- **Required work**: Work out how many lines of the data hold the string "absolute", and reply with that number alone.
START Exercise data
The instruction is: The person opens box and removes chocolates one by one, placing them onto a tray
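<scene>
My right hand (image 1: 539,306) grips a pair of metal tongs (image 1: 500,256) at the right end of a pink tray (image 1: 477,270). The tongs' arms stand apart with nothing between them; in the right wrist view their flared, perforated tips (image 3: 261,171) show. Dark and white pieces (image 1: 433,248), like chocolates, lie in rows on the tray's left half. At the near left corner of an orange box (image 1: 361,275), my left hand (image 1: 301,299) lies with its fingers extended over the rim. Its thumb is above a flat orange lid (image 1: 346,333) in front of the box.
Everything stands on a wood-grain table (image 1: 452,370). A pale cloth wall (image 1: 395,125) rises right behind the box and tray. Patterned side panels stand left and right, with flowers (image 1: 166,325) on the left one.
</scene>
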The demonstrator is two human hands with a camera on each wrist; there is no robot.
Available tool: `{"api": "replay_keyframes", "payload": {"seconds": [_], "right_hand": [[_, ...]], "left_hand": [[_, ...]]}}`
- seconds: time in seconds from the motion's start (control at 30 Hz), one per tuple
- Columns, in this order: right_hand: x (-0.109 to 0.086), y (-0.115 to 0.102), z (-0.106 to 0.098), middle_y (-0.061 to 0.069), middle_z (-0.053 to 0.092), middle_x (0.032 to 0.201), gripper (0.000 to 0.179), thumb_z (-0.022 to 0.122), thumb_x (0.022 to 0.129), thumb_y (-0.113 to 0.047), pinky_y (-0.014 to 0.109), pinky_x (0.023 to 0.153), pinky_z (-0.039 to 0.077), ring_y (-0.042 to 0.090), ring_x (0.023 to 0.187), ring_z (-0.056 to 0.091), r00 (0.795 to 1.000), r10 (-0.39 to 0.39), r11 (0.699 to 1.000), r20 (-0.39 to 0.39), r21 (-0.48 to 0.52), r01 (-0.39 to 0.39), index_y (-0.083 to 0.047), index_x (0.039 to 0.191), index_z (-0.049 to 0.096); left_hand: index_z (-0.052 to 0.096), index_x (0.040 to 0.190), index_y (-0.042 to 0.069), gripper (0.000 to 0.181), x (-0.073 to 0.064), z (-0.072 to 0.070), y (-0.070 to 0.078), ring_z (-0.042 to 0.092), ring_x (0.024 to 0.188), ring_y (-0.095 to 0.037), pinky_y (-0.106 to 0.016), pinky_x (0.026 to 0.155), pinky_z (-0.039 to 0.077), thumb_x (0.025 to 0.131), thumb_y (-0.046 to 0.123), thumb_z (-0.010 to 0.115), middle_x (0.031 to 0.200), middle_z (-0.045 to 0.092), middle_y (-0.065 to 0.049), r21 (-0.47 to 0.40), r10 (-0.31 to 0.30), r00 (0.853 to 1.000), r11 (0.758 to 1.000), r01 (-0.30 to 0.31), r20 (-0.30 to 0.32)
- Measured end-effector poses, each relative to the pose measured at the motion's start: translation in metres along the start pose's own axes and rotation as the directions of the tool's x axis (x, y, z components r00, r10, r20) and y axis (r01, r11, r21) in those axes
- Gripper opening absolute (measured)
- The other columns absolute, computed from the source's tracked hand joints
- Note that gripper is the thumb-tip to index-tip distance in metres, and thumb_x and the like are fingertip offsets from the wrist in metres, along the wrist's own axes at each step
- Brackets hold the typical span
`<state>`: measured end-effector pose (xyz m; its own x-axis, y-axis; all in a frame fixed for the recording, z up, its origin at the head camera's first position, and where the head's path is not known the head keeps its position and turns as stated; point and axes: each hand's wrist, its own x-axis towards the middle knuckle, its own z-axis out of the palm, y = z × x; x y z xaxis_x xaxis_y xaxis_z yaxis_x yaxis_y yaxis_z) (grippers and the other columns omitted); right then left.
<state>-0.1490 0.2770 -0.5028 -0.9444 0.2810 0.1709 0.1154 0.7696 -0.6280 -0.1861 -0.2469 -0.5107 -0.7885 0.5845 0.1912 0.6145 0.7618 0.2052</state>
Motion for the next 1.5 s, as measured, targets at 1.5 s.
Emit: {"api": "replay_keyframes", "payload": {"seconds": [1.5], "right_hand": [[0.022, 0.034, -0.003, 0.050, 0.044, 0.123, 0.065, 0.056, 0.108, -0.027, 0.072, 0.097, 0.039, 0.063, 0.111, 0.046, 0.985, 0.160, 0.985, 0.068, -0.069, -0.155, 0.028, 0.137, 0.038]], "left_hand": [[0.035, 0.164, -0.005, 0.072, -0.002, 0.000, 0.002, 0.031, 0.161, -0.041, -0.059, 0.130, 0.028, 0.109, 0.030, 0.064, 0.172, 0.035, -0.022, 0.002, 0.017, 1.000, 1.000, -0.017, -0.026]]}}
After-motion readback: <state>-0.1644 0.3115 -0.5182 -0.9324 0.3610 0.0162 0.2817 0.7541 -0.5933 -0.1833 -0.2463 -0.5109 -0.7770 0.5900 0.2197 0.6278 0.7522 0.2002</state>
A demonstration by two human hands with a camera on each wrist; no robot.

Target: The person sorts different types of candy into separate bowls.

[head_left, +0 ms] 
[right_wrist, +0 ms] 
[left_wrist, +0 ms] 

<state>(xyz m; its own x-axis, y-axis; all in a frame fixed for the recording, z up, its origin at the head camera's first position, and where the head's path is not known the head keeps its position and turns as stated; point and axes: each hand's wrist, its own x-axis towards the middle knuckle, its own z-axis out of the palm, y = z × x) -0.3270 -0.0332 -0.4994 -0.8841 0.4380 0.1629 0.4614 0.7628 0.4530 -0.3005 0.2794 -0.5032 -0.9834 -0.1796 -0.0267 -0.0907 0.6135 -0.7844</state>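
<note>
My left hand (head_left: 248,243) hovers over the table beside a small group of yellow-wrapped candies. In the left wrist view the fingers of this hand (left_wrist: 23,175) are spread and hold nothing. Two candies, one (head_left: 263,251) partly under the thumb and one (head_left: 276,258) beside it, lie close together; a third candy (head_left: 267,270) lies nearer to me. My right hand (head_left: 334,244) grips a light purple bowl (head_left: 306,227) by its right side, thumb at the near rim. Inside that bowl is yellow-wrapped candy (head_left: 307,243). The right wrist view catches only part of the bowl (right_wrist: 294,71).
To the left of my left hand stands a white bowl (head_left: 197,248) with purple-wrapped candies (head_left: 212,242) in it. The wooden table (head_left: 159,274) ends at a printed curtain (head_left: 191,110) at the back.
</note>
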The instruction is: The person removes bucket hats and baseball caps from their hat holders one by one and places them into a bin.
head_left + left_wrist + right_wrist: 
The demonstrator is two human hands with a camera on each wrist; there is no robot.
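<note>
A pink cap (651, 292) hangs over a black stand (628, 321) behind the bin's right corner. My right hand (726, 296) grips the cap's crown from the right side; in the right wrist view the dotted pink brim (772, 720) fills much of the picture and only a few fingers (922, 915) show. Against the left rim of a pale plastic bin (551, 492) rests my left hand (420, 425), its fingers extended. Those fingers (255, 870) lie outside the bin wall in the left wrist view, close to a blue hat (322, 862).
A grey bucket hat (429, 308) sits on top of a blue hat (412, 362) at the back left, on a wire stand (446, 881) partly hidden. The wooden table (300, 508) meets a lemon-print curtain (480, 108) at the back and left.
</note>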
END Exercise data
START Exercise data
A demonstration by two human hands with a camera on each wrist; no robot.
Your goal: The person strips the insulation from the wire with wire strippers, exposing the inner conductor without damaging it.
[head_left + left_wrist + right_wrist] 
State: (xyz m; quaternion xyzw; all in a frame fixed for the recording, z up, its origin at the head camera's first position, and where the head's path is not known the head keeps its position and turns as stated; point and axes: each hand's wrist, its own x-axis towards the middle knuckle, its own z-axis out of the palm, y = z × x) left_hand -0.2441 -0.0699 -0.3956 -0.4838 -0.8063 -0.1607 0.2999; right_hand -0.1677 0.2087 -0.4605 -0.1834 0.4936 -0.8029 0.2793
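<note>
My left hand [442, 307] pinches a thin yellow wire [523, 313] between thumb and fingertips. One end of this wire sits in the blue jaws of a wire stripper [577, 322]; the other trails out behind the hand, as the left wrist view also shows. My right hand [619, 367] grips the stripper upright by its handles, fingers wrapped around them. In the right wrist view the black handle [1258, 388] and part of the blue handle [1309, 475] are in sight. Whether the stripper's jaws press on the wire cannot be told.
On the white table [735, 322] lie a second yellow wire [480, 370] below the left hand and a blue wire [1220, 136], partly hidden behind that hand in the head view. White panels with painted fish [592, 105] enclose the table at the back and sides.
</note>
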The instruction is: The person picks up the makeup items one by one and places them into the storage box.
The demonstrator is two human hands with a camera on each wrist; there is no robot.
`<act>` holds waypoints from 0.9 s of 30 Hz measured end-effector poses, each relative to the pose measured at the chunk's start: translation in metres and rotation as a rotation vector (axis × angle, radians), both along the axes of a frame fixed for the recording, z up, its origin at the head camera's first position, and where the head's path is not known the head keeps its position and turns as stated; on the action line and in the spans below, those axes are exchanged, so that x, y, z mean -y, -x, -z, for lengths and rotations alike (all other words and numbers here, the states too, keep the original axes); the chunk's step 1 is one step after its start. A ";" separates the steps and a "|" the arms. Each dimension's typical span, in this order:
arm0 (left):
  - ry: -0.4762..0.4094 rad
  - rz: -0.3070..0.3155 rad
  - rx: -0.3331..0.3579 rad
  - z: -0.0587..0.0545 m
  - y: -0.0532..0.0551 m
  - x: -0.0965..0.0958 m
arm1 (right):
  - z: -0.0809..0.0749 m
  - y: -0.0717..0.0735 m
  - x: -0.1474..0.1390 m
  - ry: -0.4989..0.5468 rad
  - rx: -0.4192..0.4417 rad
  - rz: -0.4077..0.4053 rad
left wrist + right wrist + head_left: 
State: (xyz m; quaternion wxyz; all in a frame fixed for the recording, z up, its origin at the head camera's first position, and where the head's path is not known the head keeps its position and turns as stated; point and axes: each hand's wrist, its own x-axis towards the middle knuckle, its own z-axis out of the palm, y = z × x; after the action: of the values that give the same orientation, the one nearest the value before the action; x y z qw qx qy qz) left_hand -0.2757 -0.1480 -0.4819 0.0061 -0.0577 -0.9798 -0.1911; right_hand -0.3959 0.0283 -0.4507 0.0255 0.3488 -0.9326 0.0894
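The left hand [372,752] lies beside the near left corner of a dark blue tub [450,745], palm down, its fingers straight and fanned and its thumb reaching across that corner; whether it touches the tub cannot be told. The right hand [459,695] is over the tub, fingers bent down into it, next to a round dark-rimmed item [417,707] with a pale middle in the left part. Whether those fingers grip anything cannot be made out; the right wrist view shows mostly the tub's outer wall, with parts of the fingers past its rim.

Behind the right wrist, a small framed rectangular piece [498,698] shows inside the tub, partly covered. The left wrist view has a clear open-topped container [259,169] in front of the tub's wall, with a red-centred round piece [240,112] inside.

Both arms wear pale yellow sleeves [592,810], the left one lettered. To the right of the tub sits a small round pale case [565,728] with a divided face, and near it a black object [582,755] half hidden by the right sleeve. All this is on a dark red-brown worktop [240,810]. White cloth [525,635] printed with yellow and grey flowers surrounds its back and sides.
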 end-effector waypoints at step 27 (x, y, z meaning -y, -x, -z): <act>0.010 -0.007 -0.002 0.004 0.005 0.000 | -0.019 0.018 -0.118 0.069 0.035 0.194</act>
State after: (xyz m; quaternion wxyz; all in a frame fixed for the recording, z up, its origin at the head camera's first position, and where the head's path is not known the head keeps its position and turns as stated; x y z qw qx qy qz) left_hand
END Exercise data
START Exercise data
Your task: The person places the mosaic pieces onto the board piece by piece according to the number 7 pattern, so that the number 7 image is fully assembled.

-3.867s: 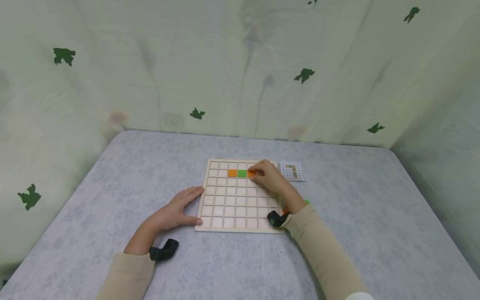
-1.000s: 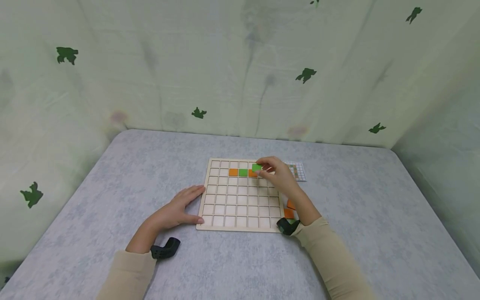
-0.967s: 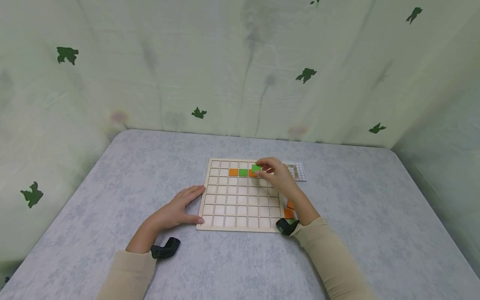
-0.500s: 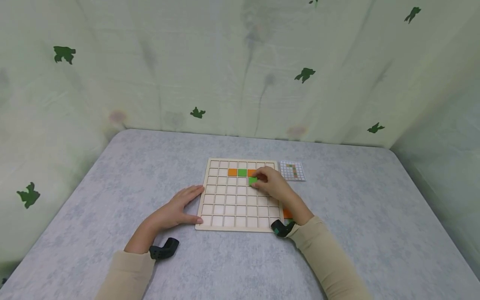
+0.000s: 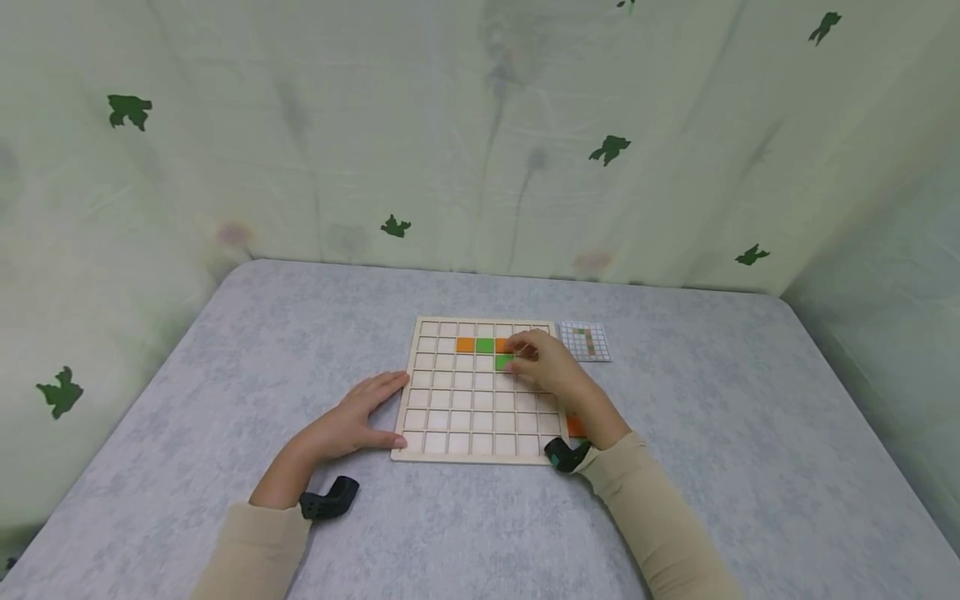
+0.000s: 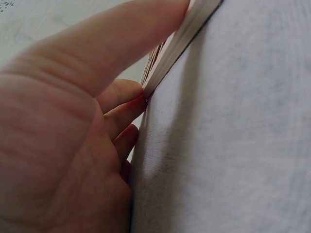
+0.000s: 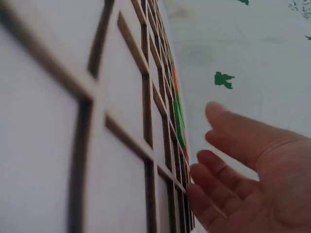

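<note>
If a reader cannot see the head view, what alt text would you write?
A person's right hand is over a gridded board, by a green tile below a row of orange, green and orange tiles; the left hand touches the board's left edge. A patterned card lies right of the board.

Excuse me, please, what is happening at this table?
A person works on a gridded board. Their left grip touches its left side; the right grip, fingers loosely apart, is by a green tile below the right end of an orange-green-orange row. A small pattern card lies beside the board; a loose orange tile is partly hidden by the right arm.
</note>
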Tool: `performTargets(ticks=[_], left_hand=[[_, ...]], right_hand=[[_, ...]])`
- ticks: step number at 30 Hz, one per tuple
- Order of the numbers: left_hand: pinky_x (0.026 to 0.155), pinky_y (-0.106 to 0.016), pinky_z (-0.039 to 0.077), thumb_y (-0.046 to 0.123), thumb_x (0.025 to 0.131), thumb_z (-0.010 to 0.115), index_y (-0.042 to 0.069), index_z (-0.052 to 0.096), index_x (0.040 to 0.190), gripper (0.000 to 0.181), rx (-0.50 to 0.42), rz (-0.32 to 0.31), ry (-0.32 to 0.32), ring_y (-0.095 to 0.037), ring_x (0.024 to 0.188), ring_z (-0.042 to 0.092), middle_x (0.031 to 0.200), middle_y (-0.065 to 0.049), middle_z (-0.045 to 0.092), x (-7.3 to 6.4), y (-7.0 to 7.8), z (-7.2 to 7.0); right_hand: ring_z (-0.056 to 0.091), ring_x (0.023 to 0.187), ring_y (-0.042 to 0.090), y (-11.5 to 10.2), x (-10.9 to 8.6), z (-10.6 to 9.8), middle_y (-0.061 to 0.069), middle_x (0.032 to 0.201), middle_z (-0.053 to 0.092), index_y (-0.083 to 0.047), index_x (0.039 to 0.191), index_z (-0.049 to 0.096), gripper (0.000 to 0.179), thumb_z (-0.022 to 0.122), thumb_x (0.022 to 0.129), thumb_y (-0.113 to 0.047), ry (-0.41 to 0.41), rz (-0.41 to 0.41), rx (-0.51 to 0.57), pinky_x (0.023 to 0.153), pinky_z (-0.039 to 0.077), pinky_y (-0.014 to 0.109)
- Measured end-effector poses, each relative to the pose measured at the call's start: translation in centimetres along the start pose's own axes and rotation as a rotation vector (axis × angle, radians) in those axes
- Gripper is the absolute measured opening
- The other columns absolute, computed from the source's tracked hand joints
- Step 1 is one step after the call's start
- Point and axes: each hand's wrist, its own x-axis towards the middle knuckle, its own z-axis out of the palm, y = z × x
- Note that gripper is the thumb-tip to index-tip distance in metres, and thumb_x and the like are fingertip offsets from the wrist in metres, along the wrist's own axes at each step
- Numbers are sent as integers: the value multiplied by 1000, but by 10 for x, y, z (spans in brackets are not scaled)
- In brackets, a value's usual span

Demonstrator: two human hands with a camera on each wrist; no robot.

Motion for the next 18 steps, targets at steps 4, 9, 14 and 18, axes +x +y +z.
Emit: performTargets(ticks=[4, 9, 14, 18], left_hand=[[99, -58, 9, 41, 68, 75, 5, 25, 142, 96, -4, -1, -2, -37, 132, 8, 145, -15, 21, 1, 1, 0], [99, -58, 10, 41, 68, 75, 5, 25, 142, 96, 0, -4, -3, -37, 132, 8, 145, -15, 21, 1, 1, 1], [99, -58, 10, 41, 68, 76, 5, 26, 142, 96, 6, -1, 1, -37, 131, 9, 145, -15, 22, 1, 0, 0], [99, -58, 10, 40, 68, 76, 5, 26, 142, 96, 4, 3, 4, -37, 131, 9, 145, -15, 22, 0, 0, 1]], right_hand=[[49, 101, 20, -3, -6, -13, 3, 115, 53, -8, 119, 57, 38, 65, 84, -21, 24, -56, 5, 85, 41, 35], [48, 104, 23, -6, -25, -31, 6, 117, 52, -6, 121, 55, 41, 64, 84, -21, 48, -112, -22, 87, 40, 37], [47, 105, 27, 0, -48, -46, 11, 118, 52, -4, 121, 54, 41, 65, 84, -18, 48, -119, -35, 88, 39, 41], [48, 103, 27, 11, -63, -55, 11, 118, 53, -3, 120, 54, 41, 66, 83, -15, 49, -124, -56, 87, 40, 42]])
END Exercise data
- **Answer section**: 4